EXERCISE DESCRIPTION: In the records that follow, find the line with "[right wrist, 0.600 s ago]"; from there, retype every line exactly through the line with "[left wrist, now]", which also belongs to the answer.

++++ DATASET EXCERPTS ++++

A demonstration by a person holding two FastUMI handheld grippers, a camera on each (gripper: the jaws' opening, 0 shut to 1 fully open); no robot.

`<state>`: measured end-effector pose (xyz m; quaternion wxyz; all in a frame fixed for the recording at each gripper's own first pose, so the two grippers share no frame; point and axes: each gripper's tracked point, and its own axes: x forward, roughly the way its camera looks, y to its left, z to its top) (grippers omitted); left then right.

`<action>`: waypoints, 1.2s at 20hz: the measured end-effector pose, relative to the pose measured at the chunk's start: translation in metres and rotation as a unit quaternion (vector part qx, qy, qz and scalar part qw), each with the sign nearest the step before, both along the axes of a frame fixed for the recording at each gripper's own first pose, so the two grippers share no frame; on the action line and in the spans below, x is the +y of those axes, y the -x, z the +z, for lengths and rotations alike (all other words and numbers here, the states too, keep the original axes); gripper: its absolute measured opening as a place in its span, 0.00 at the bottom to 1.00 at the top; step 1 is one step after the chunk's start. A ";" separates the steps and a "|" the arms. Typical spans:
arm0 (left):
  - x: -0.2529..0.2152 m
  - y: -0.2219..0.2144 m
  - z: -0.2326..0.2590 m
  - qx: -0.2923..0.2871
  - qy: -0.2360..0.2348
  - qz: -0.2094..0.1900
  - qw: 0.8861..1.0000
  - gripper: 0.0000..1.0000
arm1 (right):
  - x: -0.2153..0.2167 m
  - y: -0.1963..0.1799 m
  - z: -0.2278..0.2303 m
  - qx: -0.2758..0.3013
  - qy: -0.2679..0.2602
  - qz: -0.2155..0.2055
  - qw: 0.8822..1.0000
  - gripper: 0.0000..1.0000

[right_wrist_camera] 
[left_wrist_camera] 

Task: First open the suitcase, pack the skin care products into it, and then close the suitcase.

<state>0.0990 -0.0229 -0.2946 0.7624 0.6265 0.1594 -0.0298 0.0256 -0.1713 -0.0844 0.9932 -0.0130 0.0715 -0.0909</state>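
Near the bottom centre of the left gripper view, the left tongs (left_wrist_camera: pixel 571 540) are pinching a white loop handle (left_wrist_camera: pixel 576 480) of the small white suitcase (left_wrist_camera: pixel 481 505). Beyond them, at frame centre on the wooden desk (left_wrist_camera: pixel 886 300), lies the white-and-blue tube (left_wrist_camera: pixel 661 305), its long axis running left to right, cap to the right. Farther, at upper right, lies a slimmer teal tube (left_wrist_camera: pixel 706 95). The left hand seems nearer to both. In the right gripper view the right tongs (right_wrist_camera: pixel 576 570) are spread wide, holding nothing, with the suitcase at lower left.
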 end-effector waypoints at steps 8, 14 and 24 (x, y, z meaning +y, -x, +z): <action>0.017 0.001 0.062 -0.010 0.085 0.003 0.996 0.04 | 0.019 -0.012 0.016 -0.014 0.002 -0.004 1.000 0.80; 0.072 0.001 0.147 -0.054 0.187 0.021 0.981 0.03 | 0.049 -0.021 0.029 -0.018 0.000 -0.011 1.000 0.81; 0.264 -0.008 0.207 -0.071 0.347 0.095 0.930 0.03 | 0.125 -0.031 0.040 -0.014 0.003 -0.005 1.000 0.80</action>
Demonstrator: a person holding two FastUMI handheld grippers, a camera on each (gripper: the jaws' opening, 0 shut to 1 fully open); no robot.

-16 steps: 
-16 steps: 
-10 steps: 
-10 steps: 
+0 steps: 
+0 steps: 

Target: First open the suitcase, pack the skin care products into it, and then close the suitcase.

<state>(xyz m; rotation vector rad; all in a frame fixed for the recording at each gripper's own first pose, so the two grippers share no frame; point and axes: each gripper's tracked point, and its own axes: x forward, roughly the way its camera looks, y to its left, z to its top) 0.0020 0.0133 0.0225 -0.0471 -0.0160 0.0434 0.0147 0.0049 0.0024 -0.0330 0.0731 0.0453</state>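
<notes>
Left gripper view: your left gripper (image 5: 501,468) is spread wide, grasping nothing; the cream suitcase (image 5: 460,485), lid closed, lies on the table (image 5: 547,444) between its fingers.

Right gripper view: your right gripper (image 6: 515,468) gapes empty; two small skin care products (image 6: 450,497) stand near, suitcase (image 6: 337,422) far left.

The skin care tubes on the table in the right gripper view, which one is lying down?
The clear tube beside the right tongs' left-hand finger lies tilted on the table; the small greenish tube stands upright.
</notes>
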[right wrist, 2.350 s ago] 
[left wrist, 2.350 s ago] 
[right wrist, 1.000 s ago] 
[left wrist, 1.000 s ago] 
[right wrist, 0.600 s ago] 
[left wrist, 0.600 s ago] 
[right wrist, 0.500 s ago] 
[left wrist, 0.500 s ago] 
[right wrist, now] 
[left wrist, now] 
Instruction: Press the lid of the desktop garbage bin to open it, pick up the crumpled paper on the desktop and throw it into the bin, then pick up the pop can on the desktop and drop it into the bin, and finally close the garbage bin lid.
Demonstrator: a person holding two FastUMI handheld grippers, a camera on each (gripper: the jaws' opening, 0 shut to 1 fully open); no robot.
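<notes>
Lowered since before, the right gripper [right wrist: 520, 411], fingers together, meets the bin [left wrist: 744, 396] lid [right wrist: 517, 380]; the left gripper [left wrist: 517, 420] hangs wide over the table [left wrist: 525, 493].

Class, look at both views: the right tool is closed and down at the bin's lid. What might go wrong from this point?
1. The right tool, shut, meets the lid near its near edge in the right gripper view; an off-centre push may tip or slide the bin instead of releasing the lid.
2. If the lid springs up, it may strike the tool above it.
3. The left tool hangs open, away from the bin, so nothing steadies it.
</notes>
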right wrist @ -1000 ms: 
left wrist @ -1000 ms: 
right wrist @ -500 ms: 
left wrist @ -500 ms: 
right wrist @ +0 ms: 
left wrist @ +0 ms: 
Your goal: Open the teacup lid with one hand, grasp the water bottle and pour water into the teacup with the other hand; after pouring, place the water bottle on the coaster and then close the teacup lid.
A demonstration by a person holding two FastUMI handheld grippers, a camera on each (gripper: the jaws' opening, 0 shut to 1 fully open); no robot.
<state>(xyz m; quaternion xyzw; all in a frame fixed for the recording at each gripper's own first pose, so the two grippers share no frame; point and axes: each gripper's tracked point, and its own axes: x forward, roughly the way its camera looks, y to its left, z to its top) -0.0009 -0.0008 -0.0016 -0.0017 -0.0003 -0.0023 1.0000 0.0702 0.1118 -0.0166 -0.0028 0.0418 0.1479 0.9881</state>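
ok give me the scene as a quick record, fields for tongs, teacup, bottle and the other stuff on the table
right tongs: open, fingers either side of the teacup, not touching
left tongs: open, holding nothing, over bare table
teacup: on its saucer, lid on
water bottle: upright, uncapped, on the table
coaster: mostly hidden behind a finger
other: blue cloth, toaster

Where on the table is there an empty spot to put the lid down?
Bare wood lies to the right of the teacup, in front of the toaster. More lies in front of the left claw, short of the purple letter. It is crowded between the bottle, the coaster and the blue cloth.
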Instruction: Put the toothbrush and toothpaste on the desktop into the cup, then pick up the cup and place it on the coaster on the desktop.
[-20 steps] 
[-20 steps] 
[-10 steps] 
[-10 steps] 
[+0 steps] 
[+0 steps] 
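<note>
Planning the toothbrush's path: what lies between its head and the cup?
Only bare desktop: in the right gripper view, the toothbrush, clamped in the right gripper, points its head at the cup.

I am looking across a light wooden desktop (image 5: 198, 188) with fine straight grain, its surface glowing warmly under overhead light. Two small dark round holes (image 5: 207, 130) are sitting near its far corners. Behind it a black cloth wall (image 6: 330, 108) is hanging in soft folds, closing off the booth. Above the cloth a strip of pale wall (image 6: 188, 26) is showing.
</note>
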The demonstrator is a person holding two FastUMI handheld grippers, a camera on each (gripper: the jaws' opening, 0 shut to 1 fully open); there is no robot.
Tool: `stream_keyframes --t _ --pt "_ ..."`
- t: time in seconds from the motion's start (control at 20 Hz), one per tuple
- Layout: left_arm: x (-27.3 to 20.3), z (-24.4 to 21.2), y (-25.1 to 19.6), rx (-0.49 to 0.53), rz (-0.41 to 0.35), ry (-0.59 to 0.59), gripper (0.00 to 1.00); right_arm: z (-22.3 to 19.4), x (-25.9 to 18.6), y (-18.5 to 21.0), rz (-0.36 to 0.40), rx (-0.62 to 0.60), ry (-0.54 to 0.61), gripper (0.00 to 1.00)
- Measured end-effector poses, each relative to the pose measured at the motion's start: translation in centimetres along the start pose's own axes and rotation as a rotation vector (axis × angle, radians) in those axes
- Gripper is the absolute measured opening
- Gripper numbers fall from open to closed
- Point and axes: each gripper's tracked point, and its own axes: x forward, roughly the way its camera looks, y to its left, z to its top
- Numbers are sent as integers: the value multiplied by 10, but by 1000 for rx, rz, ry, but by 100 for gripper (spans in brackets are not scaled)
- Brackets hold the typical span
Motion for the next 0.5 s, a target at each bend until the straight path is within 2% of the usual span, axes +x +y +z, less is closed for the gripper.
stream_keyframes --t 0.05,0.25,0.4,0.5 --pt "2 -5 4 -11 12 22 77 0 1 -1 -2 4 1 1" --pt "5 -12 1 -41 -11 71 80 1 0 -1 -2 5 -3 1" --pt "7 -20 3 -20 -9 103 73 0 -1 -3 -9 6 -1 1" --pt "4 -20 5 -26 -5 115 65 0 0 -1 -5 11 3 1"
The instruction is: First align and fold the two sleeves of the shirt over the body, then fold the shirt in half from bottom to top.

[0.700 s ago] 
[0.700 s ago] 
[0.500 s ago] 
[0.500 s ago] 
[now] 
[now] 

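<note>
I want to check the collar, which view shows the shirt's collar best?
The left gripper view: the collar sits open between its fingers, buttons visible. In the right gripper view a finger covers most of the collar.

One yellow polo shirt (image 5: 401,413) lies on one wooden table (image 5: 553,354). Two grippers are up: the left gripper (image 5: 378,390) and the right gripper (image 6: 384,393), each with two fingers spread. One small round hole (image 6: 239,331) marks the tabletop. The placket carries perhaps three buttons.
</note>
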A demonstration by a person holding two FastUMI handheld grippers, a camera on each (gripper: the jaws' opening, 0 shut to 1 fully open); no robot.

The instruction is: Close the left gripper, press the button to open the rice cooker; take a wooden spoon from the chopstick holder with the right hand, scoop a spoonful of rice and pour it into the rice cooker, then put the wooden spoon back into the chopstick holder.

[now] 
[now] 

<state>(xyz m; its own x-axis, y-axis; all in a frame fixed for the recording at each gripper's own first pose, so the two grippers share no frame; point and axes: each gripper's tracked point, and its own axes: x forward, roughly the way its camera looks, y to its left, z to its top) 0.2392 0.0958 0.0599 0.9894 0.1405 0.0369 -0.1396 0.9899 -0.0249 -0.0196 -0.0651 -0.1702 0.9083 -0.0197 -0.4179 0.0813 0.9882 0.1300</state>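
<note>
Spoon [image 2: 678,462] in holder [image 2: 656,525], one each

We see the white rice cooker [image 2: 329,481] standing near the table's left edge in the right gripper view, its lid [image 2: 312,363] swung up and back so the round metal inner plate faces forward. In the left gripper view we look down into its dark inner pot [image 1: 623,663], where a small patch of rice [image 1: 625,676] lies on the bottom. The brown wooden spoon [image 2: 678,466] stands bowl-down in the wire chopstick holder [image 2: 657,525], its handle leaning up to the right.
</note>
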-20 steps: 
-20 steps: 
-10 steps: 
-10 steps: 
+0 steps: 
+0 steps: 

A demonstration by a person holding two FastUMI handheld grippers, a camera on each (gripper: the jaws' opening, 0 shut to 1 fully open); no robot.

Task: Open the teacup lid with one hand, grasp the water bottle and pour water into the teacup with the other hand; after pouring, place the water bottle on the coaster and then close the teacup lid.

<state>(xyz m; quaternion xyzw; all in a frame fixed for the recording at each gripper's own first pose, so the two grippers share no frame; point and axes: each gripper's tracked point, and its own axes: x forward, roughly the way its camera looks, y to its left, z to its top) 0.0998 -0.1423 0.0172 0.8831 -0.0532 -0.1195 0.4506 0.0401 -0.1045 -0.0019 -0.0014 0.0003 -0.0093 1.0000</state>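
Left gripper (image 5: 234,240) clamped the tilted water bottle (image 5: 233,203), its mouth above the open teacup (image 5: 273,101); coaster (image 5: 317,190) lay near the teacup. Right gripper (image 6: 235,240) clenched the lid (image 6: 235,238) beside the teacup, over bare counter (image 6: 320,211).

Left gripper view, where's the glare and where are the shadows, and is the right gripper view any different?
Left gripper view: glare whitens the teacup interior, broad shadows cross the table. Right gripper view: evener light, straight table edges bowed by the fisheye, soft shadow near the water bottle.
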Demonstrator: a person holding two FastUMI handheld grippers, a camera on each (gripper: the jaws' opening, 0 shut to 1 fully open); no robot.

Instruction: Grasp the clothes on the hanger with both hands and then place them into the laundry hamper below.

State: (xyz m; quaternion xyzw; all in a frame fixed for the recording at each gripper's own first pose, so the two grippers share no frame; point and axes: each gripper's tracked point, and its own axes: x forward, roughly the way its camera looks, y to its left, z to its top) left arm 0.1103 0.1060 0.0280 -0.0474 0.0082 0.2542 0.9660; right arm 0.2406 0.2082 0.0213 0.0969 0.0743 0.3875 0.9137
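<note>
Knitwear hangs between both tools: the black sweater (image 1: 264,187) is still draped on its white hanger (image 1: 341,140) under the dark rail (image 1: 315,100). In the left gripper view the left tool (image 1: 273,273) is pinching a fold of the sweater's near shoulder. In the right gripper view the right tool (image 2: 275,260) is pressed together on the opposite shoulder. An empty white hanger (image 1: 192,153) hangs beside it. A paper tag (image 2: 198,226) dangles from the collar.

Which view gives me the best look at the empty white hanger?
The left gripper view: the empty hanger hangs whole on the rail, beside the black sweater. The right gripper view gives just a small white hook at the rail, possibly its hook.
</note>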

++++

EXERCISE ANSWER:
[right wrist, 0.600 s ago] 
[left wrist, 0.600 s ago] 
[right wrist, 0.500 s ago] 
[left wrist, 0.500 s ago] 
[right wrist, now] 
[left wrist, now] 

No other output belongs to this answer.